EXERCISE —
Print the listing below word for word, but drop any pictures it contains.

════════════════════

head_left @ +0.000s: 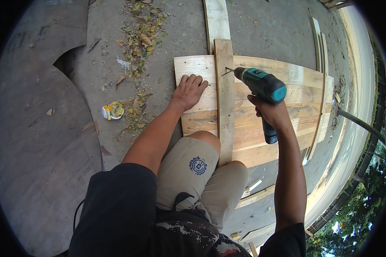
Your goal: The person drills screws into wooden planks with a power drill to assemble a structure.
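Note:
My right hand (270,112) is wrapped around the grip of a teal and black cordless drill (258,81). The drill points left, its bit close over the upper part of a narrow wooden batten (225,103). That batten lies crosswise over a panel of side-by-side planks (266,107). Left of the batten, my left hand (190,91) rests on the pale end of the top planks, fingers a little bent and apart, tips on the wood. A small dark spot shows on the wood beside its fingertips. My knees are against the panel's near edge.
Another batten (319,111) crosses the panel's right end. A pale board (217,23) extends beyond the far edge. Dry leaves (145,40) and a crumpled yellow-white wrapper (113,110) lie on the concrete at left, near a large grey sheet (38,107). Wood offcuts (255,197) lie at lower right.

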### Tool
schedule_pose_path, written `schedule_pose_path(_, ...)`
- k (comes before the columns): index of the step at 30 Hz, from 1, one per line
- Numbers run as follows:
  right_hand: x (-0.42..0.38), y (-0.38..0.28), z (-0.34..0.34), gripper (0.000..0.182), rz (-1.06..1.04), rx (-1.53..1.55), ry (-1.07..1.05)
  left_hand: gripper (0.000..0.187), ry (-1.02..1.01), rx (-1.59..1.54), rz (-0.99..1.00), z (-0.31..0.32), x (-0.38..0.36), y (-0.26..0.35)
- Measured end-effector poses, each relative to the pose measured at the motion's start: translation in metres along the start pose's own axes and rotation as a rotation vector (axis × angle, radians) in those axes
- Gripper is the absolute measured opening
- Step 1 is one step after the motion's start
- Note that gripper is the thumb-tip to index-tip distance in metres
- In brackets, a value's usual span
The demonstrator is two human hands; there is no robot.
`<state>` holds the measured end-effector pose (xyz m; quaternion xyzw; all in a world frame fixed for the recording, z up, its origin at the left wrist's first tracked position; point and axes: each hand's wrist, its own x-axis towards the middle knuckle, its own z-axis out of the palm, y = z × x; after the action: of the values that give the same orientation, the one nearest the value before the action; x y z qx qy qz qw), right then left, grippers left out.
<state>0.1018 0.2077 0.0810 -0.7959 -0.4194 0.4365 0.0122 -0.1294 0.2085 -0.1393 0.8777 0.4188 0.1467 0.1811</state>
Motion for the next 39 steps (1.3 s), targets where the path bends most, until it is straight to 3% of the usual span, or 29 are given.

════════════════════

RESPONSE AREA —
head_left @ +0.000s: 
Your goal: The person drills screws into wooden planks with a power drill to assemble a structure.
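Note:
My right hand (270,112) is wrapped around the grip of a teal and black cordless drill (258,81). The drill points left, its bit close over the upper part of a narrow wooden batten (225,103). That batten lies crosswise over a panel of side-by-side planks (266,107). Left of the batten, my left hand (190,91) rests on the pale end of the top planks, fingers a little bent and apart, tips on the wood. A small dark spot shows on the wood beside its fingertips. My knees are against the panel's near edge.
Another batten (319,111) crosses the panel's right end. A pale board (217,23) extends beyond the far edge. Dry leaves (145,40) and a crumpled yellow-white wrapper (113,110) lie on the concrete at left, near a large grey sheet (38,107). Wood offcuts (255,197) lie at lower right.
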
### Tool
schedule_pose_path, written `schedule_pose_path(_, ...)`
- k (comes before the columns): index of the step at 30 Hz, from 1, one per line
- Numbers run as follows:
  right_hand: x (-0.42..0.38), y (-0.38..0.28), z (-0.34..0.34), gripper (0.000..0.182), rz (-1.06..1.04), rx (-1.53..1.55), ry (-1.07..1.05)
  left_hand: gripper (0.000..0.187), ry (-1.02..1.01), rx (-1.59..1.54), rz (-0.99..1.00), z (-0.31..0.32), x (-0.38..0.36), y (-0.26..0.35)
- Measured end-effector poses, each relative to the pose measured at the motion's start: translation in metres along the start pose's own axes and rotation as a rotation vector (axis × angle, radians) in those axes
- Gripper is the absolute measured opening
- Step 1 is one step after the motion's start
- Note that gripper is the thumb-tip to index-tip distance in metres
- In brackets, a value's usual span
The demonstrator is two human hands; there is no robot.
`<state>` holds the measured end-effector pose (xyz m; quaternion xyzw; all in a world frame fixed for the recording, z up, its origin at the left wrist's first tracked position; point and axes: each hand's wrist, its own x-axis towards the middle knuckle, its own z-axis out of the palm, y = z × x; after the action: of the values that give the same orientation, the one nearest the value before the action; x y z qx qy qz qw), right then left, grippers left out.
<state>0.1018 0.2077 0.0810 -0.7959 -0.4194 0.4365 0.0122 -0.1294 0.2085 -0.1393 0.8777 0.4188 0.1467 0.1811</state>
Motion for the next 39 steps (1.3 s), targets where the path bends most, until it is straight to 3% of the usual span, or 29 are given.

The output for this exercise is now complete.